Closing the Food Gap in Food-Insecure Communities

This is an excerpt from a longer article recently published in Sight & Life magazine (August 2019). It is co-authored by Refresh Working Group members Danielle Nierenberg, Alicia Powers and Sarah Papazoglakis.

Recent digital innovations in e-commerce, online grocery shopping, and food and meal delivery services are helping to address food and nutrition insecurity by bringing fresh foods into communities that have a dearth of brick-and-mortar grocery stores or else experience other food access issues. 

Obesity is the number one cause of preventable death in the USA, where nearly 40 percent of the population suffers from the condition, according to the Centers for Disease Control and Prevention (CDC). One contributing factor to the obesity epidemic in the USA is the high cost and inconsistent availability of healthy, nutritious foods.

At the same time, more than 15 million American households – about 12 percent of the national population – are food insecure. The United States Department of Agriculture (USDA) defines food insecurity as “households [that] were uncertain of having, or unable to acquire, enough food to meet the needs of all their members because they had insufficient money or other resources for food.” In a country defined by its abundance and prosperity, the so-called food-insecurity obesity paradox has come to refer to conditions in which access to nutritious food is unreliable, thereby rendering communities more vulnerable to hunger, obesity, and other associated health risks. 

Innovating Solutions

In Opelika, AL, a rural, southern town of about 30,000 residents, Auburn University’s Hunger Solutions Institute teamed up with independent grocer Jimmy Wright of Wright’s Market to solve food-insecurity issues through a unique mobile market called Fresh Mobile. Fresh Mobile serves the Opelika-Auburn area and its surrounding rural areas of Lee County, an area that covers about 600 square miles. Fresh Mobile is testing the effectiveness of combining healthy food incentives, online food stamp redemption and centralized delivery as mechanisms through which to increase access to nutritious foods in rural areas while maintaining a sustainable business model.

The program is one example of how technological applications can support multifaceted programs that target both individual behavior change and market conditions by helping to increase demand for unprocessed, nutrient-dense foods.

Government-supported healthy-eating incentive programs are also among the most impactful technology-based, national programs to increase consumption of nutrient-dense foods, such as fresh fruits and vegetables. The USDA’s Supplemental Nutrition Assistance Program (SNAP) is helping to close the food gap by providing financial assistance for families living below the poverty line so that they can purchase fruits, vegetables, breads, cereals, meats and dairy products. Within SNAP, the Gus Schumacher Nutrition Incentive program goes a step further by using SNAP data to provide incentives for healthy purchases. Specifically, the Schumacher program incentivizes the purchase of fruits and vegetables by doubling the amount of SNAP benefits, based on the value of the eligible fruits and vegetables that are bought.

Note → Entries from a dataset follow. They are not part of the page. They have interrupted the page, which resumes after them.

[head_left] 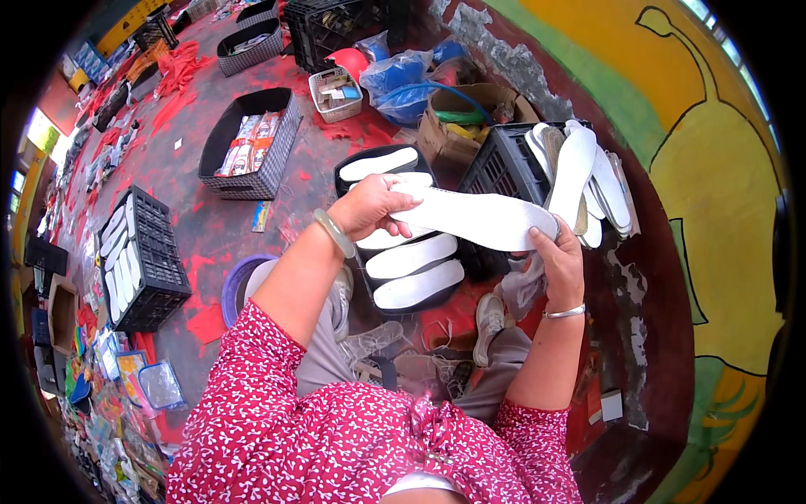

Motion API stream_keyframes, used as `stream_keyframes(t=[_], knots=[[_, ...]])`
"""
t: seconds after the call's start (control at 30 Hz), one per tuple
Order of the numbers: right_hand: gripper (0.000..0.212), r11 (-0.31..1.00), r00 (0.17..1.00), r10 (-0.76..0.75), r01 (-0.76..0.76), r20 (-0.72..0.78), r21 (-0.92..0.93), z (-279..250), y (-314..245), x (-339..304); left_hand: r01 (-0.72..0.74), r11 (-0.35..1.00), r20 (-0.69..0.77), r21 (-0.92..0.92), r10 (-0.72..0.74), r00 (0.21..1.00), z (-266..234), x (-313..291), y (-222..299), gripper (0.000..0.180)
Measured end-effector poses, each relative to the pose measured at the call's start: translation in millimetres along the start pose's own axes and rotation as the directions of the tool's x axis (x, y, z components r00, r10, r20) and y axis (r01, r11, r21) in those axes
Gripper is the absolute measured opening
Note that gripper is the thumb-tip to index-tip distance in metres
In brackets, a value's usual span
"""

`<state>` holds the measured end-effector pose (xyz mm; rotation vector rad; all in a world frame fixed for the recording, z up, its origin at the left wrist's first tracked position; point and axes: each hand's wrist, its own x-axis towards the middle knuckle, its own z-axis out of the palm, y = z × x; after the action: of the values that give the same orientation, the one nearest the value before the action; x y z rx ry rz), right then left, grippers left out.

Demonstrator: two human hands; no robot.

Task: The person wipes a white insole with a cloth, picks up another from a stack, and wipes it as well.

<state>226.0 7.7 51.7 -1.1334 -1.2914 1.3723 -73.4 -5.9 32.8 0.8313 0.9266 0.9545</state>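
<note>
A long white shoe insole [470, 216] is stretched between my two hands. My left hand [375, 207] pinches one end of it, thumb on top. At the other end, my right hand [556, 256] grips the rounded edge between thumb and fingers. Below the held insole stands a black bin [362, 160] with several white insoles [417, 284] laid crosswise in it; my hands and the held insole hide part of them. To the right, another stack of white insoles [576, 168], some with tan undersides, rests on a black plastic crate [501, 161].
At left is a black crate of insoles [159, 281]. A woven basket with packets [284, 143], a small white basket [337, 107] and a cardboard box [437, 133] stand farther off. A purple basin [232, 294] is by my left leg. A painted wall [722, 244] bounds the right side.
</note>
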Motion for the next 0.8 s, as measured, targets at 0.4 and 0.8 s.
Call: stream_keyframes(t=[0.4, 0.8], knots=[[0.024, 0.989, 0.964, 0.142, -0.148, 0.224, 0.011, 20.7, 0.4, -10.2, -0.304, 0.951, -0.303, 0.058, 0.307, 0.902, -18.4, 11.9, -2.6, 0.021], [0.022, 0.674, 0.884, 0.364, -0.467, 0.293, 0.573, 96.8, 43.6, -23.3, -0.505, 0.719, -0.166, -0.478, 0.491, 0.855, 42.9, 19.4, -24.6, 0.042]])
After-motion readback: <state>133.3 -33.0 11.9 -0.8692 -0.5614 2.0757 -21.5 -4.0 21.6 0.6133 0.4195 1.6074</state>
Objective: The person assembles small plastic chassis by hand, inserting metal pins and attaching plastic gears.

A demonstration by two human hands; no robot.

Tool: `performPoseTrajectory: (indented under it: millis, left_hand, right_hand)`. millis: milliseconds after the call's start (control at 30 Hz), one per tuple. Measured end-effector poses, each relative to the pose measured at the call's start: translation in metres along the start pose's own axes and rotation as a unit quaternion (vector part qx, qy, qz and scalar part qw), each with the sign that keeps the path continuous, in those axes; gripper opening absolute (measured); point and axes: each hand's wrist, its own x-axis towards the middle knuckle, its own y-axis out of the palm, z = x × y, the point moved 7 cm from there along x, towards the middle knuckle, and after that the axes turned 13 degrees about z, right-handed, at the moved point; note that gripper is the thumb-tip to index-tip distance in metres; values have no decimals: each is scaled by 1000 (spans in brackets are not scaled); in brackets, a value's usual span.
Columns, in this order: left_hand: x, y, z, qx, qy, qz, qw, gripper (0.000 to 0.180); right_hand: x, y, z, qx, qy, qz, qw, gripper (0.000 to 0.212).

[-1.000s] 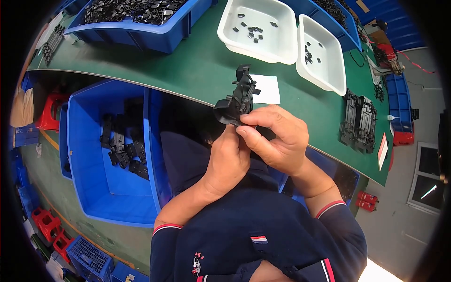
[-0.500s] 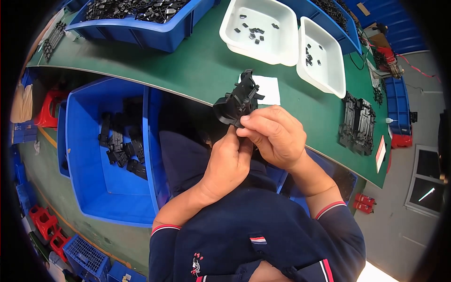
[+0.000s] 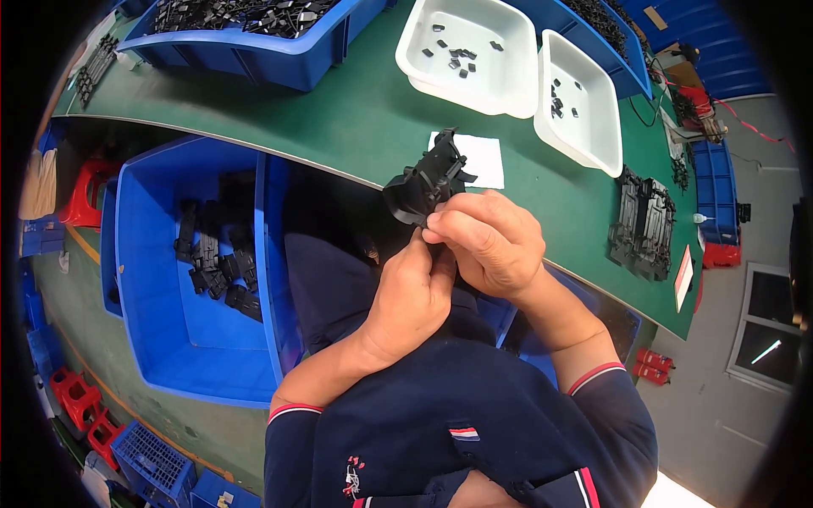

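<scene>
A black moulded plastic part (image 3: 428, 179) with clips and a curved lower end is held up at the table's near edge. My left hand (image 3: 412, 288) grips its lower end from below, thumb and fingers closed. Against the same end, on its right side, my right hand (image 3: 494, 241) pinches with thumb and forefinger; whether a small piece sits between those fingertips is hidden. Behind the part a white sheet of paper (image 3: 484, 161) lies on the green table (image 3: 356, 118).
Two white trays (image 3: 467, 85) (image 3: 584, 127) hold small black pieces. A blue bin (image 3: 318, 59) of black parts stands at the far left. Black assemblies (image 3: 642, 220) lie on the table's right. Below the edge, left of my legs, is a large blue crate (image 3: 195, 360) with black parts.
My right hand has shifted slightly left and its fingers have curled a little more against the part. The black part and my left hand stay almost where they were.
</scene>
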Motion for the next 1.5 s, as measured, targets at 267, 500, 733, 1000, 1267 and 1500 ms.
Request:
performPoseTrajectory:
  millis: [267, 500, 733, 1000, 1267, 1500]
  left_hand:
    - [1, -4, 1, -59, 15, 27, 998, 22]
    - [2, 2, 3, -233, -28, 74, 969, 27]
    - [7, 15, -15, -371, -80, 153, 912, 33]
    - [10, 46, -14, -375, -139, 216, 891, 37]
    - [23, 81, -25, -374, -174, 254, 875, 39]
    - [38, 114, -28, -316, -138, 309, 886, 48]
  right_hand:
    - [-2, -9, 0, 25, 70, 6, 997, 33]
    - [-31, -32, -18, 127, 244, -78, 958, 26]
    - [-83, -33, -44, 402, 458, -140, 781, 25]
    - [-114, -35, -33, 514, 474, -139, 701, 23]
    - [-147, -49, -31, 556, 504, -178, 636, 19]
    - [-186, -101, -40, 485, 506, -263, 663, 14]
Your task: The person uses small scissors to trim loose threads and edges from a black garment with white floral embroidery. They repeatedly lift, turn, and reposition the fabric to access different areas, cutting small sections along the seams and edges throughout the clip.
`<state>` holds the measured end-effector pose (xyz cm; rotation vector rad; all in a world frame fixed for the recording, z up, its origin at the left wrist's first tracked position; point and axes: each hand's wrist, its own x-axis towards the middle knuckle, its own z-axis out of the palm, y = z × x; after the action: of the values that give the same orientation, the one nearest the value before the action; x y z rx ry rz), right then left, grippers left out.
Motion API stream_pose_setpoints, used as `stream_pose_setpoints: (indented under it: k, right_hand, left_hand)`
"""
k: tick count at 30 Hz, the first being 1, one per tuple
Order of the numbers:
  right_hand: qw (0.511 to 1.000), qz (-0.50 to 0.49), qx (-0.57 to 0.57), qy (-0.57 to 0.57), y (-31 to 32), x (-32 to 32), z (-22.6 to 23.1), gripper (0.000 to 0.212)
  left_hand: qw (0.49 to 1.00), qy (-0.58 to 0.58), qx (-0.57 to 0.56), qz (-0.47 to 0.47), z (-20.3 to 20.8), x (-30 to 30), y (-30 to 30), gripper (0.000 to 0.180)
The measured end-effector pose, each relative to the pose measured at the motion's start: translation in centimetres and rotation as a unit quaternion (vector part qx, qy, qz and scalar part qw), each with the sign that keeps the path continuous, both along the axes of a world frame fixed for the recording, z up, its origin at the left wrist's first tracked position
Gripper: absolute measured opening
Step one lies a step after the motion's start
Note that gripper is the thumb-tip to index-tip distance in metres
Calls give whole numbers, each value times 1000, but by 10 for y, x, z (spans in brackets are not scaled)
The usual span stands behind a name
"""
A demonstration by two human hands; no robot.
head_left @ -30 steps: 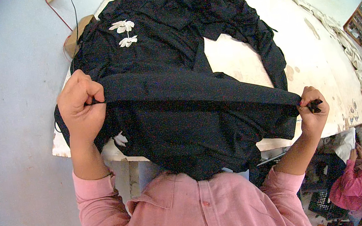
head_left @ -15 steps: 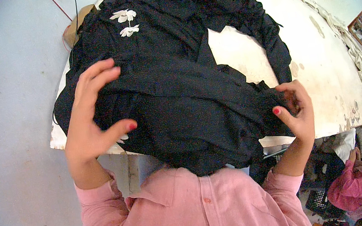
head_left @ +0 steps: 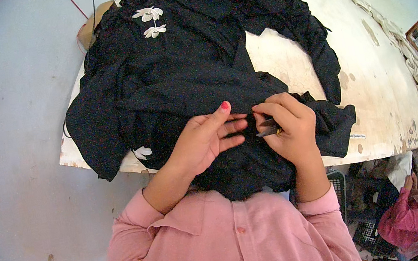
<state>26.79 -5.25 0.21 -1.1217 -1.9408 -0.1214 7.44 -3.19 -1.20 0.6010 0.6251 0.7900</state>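
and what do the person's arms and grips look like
Pink sleeves cover the arms, matching the buttoned shirt, and end short of the wrists. The left grip and right grip are both bare, without gloves. The left thumbnail is painted red; the nails on the right are hard to make out.

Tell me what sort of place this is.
Probably a garment workshop: a black garment with white flowers lies over a stained table, the right hand holds what look like snips, and another person in pink is nearby.
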Motion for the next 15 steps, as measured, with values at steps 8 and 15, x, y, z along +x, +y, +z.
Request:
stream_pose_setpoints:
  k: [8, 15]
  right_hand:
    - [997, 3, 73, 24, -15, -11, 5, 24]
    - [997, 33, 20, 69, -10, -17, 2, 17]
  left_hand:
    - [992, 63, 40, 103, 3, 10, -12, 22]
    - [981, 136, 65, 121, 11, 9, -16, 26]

Digitizing Benefits Programs for Greater Impact

Online SNAP redemption is an additional technology-based innovation currently being piloted. The online SNAP redemption pilot program enables program participants to use e-commerce tools to shop for groceries online. While online grocery shopping is not new for most, impoverished communities have not had the same level of access to online options as affluent communities. The online SNAP redemption pilot program is, for some participants, the first time they have ever ordered products online, especially food products. Many low-income individuals are unbanked or underbanked and, therefore, use cash for all purchases, which prohibits online ordering SNAP users are given a debit card that gives them access to the funds that the government program provides for food purchases.

Having the ability to order online with the SNAP debit card helps SNAP participants enter the digital economy in a way they have not been able to before. Not only does the online SNAP redemption pilot program have the potential to improve access to foods, the program is also helping grocery stores take advantage of digital technologies for shopping and delivery services, thereby helping to increase access to nutritious foods in rural, food-insecure communities.